暮色如同一滴缓慢化开的浓墨,从窗棂的边缘悄然渗透进来,将宿舍内的光线一点一点吞噬,染成一片朦胧而滞重的灰蓝色。
白日的声响早已沉寂,只剩下无边无际的、属于春末夜晚的寂静,沉甸甸地压在心头。
苏晚靠坐在冰凉的土炕一角,后背垫着卷起的薄被,身上还搭着那床半旧的蓝色格纹被子。
高烧虽已退去,但那股劫后余生般的虚弱感却如同最粘稠的阴影,如影随形。
每一根骨头都仿佛被抽走了支撑的髓质,透着绵软的酸楚;连抬起手这样简单的动作,都觉得需要耗费莫大的气力,指尖微微颤抖。
她侧着头,目光有些空茫地望向窗外。
西边的天际,最后一线凄艳的橘红色残霞,正在被深蓝色的夜幕无情地蚕食、吞没。
脑海里,那些关于能力来源、代价、与自我界限的沉重认知,还在反复地翻腾、咀嚼,像坚硬的石块摩擦着尚未痊愈的意识。
就在这寂静与暮色交织、心神飘忽的时刻——
门外,传来了极轻的、几乎难以察觉的脚步声。
那脚步在门口停下,却没有立刻响起敲门声。
仿佛来人也在迟疑,在犹豫,在隔着这扇薄薄的门板,无声地确认或守候着什么。
过了好一会儿,就在苏晚几乎要以为那只是自己的幻觉时,才响起两声克制而迟疑的叩门声。
“笃、笃。”
声音很轻,带着一种小心翼翼的试探。
苏晚收敛了飘散的思绪,清了清有些干涩的喉咙,声音还带着病后未褪的沙哑与无力:“请进。”
门被轻轻地推开了,出一声细微的“吱呀”。
一个高大挺拔的身影,逆着门外尚未完全消失的、最后一点稀薄的天光,站在了门口。
光影在他身上勾勒出硬朗而沉默的轮廓,面容却隐在背光的阴影里,看不真切,只能感觉到一道沉凝的视线,第一时间就精准地落在了炕上她的脸上。
是陈野。
他显然是刚从外面回来,或许结束了傍晚的巡逻,或许去处理了别的事情。
身上还带着暮春夜晚微凉的湿气,以及一丝旷野独有的、混合着青草与尘土的风尘仆仆的味道。旧军装外套的肩头,似乎还沾着一点未拍净的、极细的草屑。
他的目光,如同最敏锐的探照灯,在她苍白得几乎透明、眉眼间还残留着病后倦怠与虚弱的脸上停留了片刻。
那双深邃的眼眸深处,仿佛有什么东西剧烈地翻涌了一下,可能是惊痛,是担忧,是后怕,但转瞬之间,就被他强大的意志力强行压下、敛去,只余下一片看似沉静的、古井无波的幽深。
唯有那目光本身,比平日更加专注,更加难以移开,泄露了一丝不易察觉的、被紧紧束缚着的关切。
他没有像以往那样,自然而然地径直走进来,仿佛这里是某个他可以随意出入的、无需顾忌的空间。
他只是站在门槛外。
高大的身躯甚至没有完全进入门框投下的阴影,一只脚在门内,一只脚似乎还停留在外面的暮色里。
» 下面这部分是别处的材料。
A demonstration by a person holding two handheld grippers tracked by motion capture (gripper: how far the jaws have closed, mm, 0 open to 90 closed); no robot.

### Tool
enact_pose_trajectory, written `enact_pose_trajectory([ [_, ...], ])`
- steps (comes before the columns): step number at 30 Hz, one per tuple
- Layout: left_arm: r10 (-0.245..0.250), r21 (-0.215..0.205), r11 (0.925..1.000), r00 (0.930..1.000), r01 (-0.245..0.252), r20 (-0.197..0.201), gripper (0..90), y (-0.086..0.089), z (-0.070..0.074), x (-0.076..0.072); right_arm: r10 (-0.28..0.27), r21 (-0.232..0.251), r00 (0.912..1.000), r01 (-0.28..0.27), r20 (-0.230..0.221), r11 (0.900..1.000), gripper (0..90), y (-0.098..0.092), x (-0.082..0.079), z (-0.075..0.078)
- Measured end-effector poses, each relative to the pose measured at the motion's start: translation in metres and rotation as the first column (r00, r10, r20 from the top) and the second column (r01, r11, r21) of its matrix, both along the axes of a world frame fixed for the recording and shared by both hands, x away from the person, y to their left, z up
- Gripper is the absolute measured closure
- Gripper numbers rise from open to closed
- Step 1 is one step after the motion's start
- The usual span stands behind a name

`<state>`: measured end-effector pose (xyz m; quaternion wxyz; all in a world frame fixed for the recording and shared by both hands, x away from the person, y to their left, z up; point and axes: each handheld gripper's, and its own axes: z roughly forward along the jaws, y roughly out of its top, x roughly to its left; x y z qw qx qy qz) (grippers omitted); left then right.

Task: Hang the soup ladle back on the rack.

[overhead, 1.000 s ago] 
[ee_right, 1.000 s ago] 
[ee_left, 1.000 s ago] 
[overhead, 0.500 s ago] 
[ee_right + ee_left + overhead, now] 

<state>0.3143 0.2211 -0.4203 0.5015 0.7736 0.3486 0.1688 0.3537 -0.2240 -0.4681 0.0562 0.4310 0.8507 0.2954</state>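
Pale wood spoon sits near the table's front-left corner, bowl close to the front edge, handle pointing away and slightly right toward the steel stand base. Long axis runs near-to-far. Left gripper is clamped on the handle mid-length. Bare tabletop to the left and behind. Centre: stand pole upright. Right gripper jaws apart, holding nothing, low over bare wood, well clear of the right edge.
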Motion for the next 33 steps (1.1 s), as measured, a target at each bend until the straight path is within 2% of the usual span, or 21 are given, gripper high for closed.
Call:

这个姿势显得有些局促,甚至有些僵硬,仿佛有一道无形却坚固的屏障横亘在门槛之上,而他正在恪守着她曾亲口划下的、那个关于“距离”的界限。
他的手里,拿着一个用干净粗布小心包裹着的、不大的陶土瓦罐。
“……听说你病了。”
他开口,声音比平时更加低沉,带着一种刻意调整过的、近乎平淡的平稳,仿佛只是在陈述一个与己无关的事实。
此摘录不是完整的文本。